Department of Interventional Cardiology and Angiology, Institute of Cardiology, Alpejska 42, 04-628 Warsaw, Poland.
Department of Interventional Cardiology and Angiology, Institute of Cardiology, Alpejska 42, 04-628 Warsaw, Poland.
J Cardiovasc Comput Tomogr. 2017 Nov;11(6):489-496. doi: 10.1016/j.jcct.2017.09.013. Epub 2017 Sep 21.
Percutaneous coronary intervention (PCI) of chronic total occlusion (CTO) may be facilitated by projection of coronary computed tomography angiography (CTA) datasets in the catheterization laboratory. There is no data on the feasibility and safety outcomes of CTA-assisted CTO PCI using a wearable augmented-reality glass.
A total of 15 patients scheduled for elective antegrade CTO intervention were prospectively enrolled and underwent preprocedural coronary CTA. Three-dimensional and curved multiplanar CT reconstructions were transmitted to a head-mounted hands-free computer worn by interventional cardiologists during CTO PCI to provide additional information on CTO tortuosity and calcification. The results of CTO PCI using a wearable computer were compared with a time-matched prospective angiographic registry of 59 patients undergoing antegrade CTO PCI without a wearable computer. Operators' satisfaction was assessed by a 5-point Likert scale.
Mean age was 64 ± 8 years and the mean J-CTO score was 2.1 ± 0.9 in the CTA-assisted group.
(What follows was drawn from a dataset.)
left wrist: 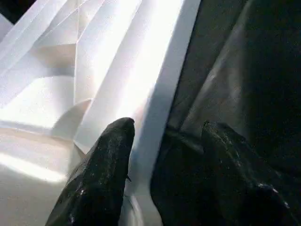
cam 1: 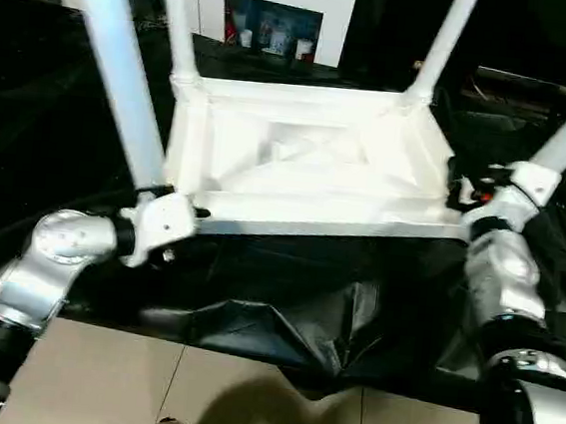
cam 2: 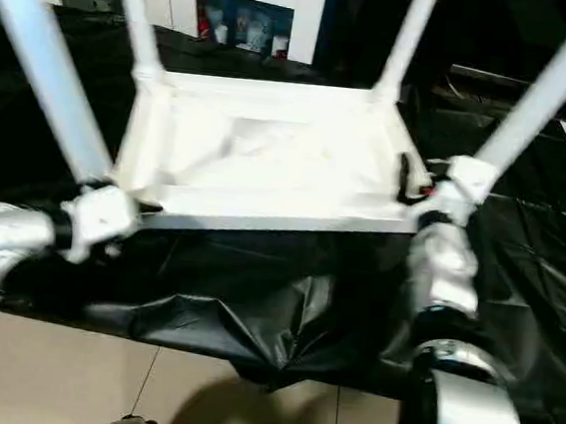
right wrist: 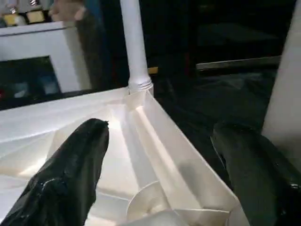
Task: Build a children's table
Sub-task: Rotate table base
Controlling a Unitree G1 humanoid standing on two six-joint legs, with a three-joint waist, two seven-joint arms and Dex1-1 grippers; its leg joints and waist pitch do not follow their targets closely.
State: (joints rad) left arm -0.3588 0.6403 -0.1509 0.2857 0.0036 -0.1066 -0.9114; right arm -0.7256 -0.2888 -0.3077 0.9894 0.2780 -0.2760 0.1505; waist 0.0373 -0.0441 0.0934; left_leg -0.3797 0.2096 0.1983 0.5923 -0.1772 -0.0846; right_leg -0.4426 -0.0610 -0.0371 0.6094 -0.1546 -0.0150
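Your children's table [cam 1: 308, 164] lies upside down at the frame's centre on the black-draped surface [cam 1: 284, 302], all four legs pointing up, its long axis running left to right. Your left tool [left wrist: 162, 155] and right tool [right wrist: 160, 174] each straddle a near rim, fingers spread.

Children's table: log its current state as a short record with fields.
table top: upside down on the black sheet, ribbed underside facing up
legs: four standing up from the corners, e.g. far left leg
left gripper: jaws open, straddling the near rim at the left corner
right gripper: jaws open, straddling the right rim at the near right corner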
The voice-activated co-registration and review of CTA images in a wearable computer during CTO PCI were feasible and highly rated by PCI operators (4.7/5 points). There were no major adverse cardiovascular events. Compared with standard CTO PCI, CTA-assisted recanalization of CTO using a wearable computer showed more frequent selection of the first-choice stiff wire (0% vs 40%, p < 0.001) and lower contrast exposure (166 ± 52 vs 134 ± 43 ml, p = 0.03). Overall CTO success rates and safety outcomes remained similar between both groups.
CTA-assisted CTO PCI using an augmented-reality glass is feasible and safe, and might reduce the resources required for the interventional treatment of CTO.
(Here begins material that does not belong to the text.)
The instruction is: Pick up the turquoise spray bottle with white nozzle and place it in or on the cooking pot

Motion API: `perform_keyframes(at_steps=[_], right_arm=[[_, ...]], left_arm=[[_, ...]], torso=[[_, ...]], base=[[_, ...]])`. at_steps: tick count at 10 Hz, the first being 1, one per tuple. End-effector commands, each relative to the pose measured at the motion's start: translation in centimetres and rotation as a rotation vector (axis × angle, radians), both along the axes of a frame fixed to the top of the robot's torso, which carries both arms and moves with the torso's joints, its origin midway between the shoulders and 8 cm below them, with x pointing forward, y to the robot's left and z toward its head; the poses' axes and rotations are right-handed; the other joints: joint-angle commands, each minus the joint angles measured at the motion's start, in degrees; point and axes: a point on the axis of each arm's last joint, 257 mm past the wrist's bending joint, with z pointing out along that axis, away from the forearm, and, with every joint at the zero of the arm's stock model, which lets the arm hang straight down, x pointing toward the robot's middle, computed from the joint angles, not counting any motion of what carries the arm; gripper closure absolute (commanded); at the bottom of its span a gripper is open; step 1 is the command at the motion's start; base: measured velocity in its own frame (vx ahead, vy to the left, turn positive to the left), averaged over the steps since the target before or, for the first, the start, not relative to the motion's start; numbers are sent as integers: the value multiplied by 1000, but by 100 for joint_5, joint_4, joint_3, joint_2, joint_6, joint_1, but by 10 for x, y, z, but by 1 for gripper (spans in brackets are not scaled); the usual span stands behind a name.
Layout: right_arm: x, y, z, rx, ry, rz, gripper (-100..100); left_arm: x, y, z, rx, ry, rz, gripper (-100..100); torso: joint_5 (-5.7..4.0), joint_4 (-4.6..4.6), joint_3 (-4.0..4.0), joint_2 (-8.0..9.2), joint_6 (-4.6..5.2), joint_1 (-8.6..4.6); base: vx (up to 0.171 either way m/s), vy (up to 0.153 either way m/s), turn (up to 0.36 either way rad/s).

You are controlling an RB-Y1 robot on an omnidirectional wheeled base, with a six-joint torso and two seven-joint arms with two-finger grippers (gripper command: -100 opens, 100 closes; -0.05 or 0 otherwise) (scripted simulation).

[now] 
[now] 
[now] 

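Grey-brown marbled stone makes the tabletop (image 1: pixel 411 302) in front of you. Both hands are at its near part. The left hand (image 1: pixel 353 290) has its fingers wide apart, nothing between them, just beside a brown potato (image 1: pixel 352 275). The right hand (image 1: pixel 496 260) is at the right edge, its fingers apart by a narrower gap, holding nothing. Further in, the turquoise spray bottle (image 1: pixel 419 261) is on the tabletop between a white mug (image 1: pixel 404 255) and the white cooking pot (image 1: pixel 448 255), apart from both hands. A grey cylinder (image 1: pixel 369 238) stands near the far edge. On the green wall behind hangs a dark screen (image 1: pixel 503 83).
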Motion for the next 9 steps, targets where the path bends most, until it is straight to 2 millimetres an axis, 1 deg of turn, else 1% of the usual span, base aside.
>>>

经皮冠状动脉介入治疗(PCI)慢性完全闭塞(CTO)可以通过在导管室中投影冠状动脉计算机断层扫描血管造影(CTA)数据集来辅助。目前尚无关于使用可穿戴式增强现实眼镜进行 CTA 辅助 CTO PCI 的可行性和安全性结果的数据。
前瞻性纳入了 15 例拟行选择性顺行 CTO 介入治疗的患者,所有患者均接受了术前冠状动脉 CTA 检查。三维和曲面多平面 CT 重建被传输到介入心脏病学家在 CTO PCI 期间佩戴的免提头戴式计算机上,以提供 CTO 迂曲和钙化的额外信息。使用可穿戴计算机进行 CTO PCI 的结果与 59 例在没有使用可穿戴计算机的情况下进行顺行 CTO PCI 的前瞻性血管造影注册研究进行了比较。通过 5 分制 Likert 量表评估操作者的满意度。
在 CTA 辅助组中,患者的平均年龄为 64±8 岁,平均 J-CTO 评分为 2.1±0.9。在 CTO PCI 期间,使用可穿戴计算机进行语音激活的配准和 CTA 图像的回顾是可行的,并且受到 PCI 操作者的高度评价(4.7/5 分)。没有发生主要不良心血管事件。与标准 CTO PCI 相比,使用可穿戴计算机进行 CTA 辅助 CTO 再通时,更频繁地选择第一选择的硬导丝(0%比 40%,p<0.001),并且造影剂暴露量更低(166±52 比 134±43ml,p=0.03)。两组的总体 CTO 成功率和安全性结果相似。
使用增强现实眼镜进行 CTA 辅助 CTO PCI 是可行且安全的,并且可能减少 CTO 介入治疗所需的资源。